TASK PROMPT: Everything in the listing below should be repeated verbatim, apart from the pictures.
+===+
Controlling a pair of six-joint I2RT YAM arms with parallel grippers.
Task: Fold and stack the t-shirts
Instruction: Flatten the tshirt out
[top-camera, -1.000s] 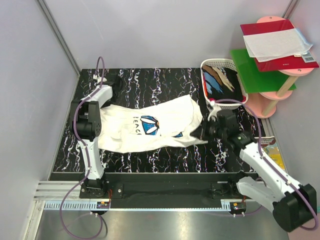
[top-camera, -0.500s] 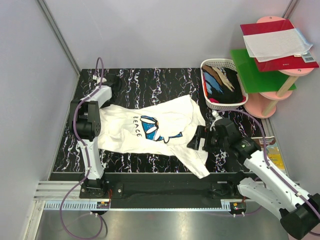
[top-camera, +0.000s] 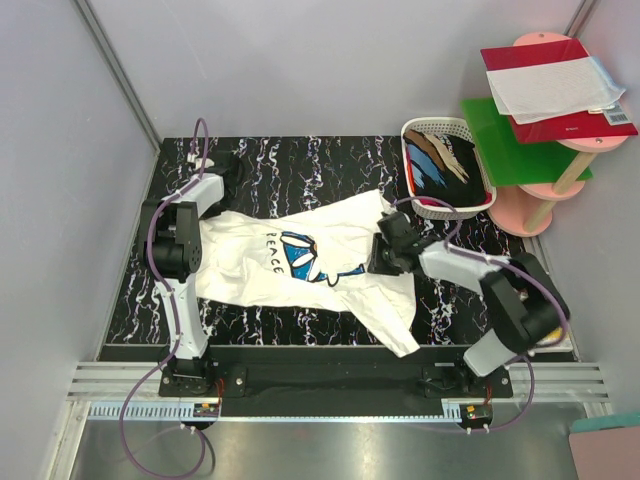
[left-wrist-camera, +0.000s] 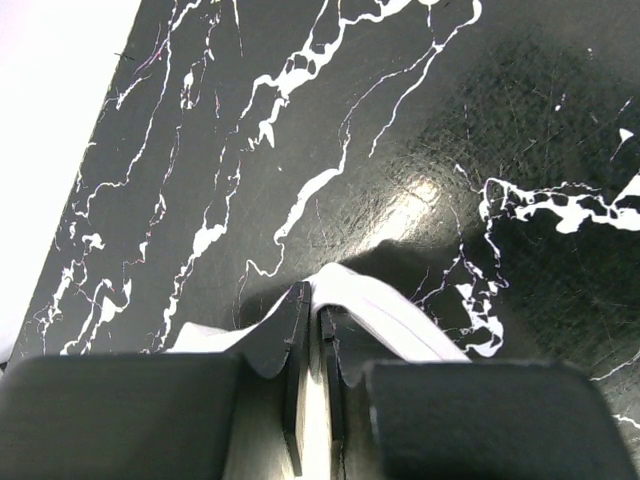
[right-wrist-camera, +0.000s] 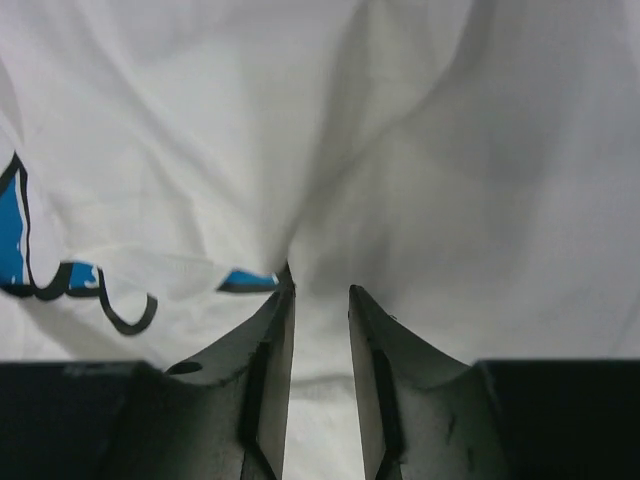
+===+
ANSWER:
Controlling a pair of six-joint I2RT YAM arms with parallel grippers.
Task: Fold and stack the t-shirts
Instruction: Flatten the tshirt out
[top-camera, -1.000s] 
[top-camera, -0.500s] 
[top-camera, +0.000s] 
[left-wrist-camera, +0.000s] 
[right-wrist-camera, +0.000s] 

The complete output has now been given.